Comme si de rien n’était, le gouvernement français continue donc de dire que l’objectif d’un déficit de trois pour cent du PIB serait atteint en 2014 et que l’assainissement des finances se ferait jusqu’en 2017. À l’adresse de ceux qui craignent une cure d’austérité, le ministre des Finances, Pierre Moscovici, affirme même « ne pas prévoir de plan d’ajustement supplémentaire pour 2013 » et il annonce des réformes structurelles pour 2014. Il sait pourtant qu’il doit trouver rapidement au moins quatre à six milliards d’euros d’économie supplémentaires. Jusqu’ici, l’État français a surtout augmenté les impôts. Cela ne suffit plus, et Moscovici envisage donc de baisser la dépense publique qui représente 56 pour cent du PIB à un niveau de 53 pour cent. Il ne précise pas pour autant dans quel domaine et dans quelle dimension le gouvernement entend couper, car il craint de mettre en danger la demande intérieure et une croissance déjà proche de zéro.
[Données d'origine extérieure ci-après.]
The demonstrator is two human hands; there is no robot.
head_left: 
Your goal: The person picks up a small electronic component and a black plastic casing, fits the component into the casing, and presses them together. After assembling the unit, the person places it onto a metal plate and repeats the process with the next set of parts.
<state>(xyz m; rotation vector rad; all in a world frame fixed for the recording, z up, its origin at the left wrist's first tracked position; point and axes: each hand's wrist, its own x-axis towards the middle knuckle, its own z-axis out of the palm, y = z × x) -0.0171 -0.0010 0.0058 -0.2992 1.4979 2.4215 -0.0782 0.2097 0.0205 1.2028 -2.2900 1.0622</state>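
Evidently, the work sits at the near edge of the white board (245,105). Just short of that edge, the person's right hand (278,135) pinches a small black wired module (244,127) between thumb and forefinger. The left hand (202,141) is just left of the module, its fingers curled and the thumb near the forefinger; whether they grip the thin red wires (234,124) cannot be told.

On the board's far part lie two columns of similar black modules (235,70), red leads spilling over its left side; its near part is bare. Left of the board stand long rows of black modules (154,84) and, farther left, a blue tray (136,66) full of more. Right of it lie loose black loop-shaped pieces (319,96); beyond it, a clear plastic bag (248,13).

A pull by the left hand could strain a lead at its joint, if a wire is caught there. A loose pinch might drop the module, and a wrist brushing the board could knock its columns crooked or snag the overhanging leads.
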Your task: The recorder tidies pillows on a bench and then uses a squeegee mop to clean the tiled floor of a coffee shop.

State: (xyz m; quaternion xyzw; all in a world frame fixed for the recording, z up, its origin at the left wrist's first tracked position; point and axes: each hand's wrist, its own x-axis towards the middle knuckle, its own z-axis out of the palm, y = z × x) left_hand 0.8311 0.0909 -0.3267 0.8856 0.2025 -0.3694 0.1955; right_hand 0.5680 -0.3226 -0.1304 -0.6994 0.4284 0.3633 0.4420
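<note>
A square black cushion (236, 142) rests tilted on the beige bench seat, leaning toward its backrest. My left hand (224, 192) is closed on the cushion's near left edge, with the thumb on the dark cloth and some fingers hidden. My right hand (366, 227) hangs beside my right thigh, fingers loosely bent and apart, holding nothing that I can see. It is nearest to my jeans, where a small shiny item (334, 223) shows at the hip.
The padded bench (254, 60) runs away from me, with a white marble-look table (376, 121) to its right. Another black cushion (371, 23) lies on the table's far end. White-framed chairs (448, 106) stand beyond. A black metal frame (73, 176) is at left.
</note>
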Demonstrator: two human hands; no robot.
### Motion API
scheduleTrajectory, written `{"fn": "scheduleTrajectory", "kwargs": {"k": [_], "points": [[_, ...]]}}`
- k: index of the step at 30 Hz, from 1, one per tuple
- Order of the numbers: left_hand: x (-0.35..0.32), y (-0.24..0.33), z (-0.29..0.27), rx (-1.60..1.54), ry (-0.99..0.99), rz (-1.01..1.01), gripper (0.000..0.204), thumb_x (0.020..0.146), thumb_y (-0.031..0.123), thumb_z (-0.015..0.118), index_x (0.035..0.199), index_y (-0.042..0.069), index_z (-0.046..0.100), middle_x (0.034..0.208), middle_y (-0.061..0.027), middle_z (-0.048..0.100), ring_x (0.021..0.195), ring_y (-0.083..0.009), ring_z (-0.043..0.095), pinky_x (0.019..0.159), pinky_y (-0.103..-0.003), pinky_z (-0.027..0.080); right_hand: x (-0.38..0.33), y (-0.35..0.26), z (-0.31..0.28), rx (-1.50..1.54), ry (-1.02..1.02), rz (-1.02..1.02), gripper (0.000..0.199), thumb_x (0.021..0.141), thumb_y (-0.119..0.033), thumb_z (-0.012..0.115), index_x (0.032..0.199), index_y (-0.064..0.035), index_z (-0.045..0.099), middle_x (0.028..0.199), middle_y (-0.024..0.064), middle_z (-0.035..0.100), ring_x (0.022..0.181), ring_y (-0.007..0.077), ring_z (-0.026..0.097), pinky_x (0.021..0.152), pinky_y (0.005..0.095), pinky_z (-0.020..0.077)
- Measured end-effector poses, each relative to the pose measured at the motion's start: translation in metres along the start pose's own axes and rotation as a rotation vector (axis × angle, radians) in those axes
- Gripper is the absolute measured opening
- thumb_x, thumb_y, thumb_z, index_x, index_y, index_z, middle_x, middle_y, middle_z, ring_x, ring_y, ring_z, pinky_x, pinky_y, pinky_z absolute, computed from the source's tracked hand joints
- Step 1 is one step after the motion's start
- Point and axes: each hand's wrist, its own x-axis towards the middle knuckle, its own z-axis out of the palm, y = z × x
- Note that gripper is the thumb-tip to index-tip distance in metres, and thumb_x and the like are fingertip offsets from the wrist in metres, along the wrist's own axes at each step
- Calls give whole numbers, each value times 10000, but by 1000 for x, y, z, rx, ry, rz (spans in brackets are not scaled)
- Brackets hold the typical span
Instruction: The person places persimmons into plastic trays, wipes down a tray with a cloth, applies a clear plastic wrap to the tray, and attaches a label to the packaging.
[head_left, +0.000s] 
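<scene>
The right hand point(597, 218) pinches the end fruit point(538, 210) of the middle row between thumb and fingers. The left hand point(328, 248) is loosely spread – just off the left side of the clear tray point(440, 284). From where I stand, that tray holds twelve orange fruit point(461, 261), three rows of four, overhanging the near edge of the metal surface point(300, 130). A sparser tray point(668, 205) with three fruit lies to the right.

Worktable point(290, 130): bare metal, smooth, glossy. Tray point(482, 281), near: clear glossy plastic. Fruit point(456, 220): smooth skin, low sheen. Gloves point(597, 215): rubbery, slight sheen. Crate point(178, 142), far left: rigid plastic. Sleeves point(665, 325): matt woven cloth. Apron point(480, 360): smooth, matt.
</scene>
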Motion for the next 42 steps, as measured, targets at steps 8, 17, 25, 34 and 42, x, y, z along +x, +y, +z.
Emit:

L’opposition doute que le gouvernement dispose d’une vue à long terme. Le président de la Commission des Finances au Sénat, Philippe Mariani (UMP), affirme : « Hollande n’a pas de stratégie fiscale. Il essaie simplement d’éviter les obstacles. » Le ministre Moscovici doit annoncer un gel des crédits à ses collègues qui sera plus draconien qu’initialement prévu, il essaie surtout d’éviter la chute dans cette course. Pour cela, il lui faut rassurer d’un côté une opinion hostile à l’austérité et particulièrement inquiète en raison d’un chômage qui s’accroît sans interruption et qui dépasse maintenant largement les trois millions de personnes. Dans le même temps, le gouvernement doit convaincre les partenaires européens et les marchés financiers qui attendent ces réformes structurelles dont Moscovici ne dévoile rien. On ne sait pas encore qui seront les premiers perdants dans ce jeu de dupes.